EXERCISE PROMPT: All lines below must be repeated exactly, with the pictures omitted.

DATASET SECTION:
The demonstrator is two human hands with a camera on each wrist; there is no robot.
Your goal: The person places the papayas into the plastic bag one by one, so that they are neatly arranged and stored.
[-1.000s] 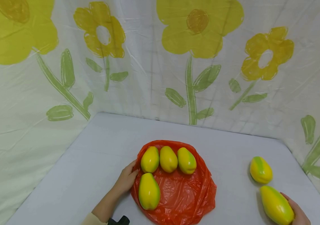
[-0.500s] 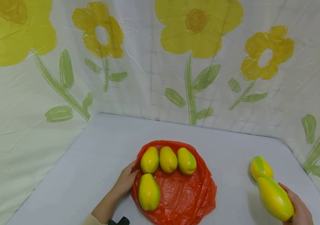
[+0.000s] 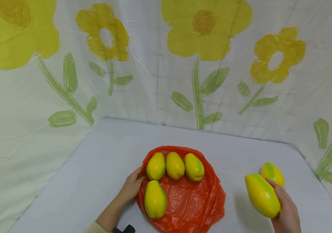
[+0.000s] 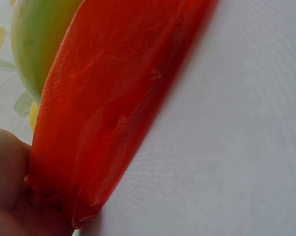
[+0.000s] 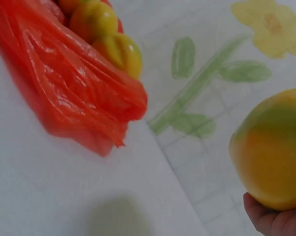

ANSWER SECTION:
The demonstrator is two human hands with a camera on each wrist; there is no robot.
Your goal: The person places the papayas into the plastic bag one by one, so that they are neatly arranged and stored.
[-1.000s] 
[-0.500s] 
[+0.000s] 
[+0.000s] 
[+0.000s] 

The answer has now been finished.